The Dance with My Heart

Somewhere along the way, I put my heart into a box. I wanted to contain the pain and longing. I carried it with me in a bag. That bag was stuffed to overflowing. When things arose that needed my heart, I threw them in the bag to handle later. But eventually, the bag became so full I could no longer hear my heartbeat calling. I no longer recalled what use a heart had anyway.

But one day, I stumbled into an old room. This room was ordinary, with nothing to impress. But I spied a corner in the room, familiar and yet new. My mind began to churn, trying to make sense of this old new room. And suddenly, I found my feet walking through the door. And, as I walked into the room and towards that familiar corner, my bag began to shake. The shaking startled me causing me to fall. The contents of the bag scattered all around me, and right on top of me was that box. The box I put away so long ago to keep things contains. But now, my heart was growing, its corners seeping through the box. I knew I needed to free it. Yet, I was frozen in place.

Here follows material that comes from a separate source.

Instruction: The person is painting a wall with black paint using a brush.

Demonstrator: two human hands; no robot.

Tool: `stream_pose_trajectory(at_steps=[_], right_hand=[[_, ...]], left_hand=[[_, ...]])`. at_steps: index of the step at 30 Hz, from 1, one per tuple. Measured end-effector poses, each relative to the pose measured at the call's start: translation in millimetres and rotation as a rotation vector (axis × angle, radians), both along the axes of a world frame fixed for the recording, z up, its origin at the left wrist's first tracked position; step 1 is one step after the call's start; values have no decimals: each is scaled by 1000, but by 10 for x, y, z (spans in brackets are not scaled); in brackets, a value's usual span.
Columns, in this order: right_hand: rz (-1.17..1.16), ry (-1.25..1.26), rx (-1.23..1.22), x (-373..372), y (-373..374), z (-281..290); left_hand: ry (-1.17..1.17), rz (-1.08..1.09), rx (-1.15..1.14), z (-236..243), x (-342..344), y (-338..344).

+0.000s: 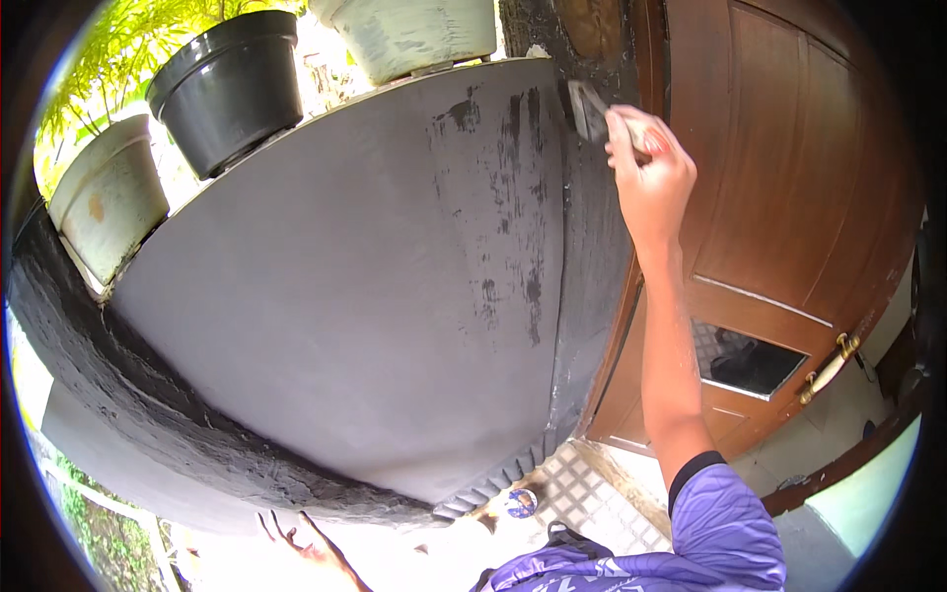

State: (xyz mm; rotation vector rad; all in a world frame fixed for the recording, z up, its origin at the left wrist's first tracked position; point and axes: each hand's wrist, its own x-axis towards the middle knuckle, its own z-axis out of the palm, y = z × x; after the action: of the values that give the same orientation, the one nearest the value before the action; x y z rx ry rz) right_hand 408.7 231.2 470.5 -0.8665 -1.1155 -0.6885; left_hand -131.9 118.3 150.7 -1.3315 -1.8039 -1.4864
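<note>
my right hand [646, 173] is clenched around the handle of a paintbrush [590, 111], fingers wrapped tight, with the bristle head laid against the grey wall [345, 296] near its top, right at the corner where the wall meets the brown wooden door [779, 178]. to do this stroke well i judge the brush should stay flat on the wall face and run parallel to the corner edge, with light, even pressure, so the bristles do not flick across onto the door wood. short overlapping passes look wise here, since the patch just left of the brush is streaky.

the wall itself is a broad matte grey face. near the brush it carries dark vertical smears and scuffs, trailing downward from the top edge; further left from those marks it is smooth and uniform. its narrow side face, toward the door, is darker and rough.

my left hand [311, 543] hangs low, well below the wall's lower edge, fingers spread wide and holding nothing.

on top of the wall stand a black pot [232, 89], a pale pot [109, 192] left of it and another pale pot [419, 35] right of it. below the wall's bottom corner a small round tin [520, 502] sits on the tiled floor [582, 493].
</note>
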Motion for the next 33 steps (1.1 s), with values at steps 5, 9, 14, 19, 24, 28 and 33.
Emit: stream_pose_trajectory(at_steps=[5, 9, 14, 19, 24, 28, 33], right_hand=[[-138, -195, 48, -208, 334, 313], [-129, -383, 25, -749, 399, 264], [353, -300, 21, -905, 138, 223], [457, 99, -6, -27, 394, 370], [-32, 20, 98, 135, 430, 438], [-115, -206, 51, -427, 469, 228], [197, -409, 103, -1316, 167, 20]], left_hand=[[-1, 4, -20, 29, 133, 45], [32, -32, -23, -55, 75, 55], [52, -87, -71, -77, 53, -68], [-8, -104, -112, -289, -4, -260], [-25, -125, -100, -466, -92, -376], [-45, -199, -86, -507, -142, -289], [-67, -272, -79, -463, -127, -258]])
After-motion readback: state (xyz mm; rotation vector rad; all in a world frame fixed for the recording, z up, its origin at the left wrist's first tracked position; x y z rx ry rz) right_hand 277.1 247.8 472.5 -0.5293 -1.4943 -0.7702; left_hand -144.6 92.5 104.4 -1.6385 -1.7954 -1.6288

As I lay there, with my heart atop my chest, the sound of its beating began to play a familiar tune. And with that tune, my body began to move. Guided by the music, I danced with my own heart. It told me tales of heartache, longing, and despair. And afterwards, it whispered in my ear, saying “my dear one, all this pain is hard I know, but it is worth it in the end. For the love you’ve shared with others will never disappear. Instead, it grows more each day, in their hearts and in yours. So please dear one, put me back into your chest where I belong.”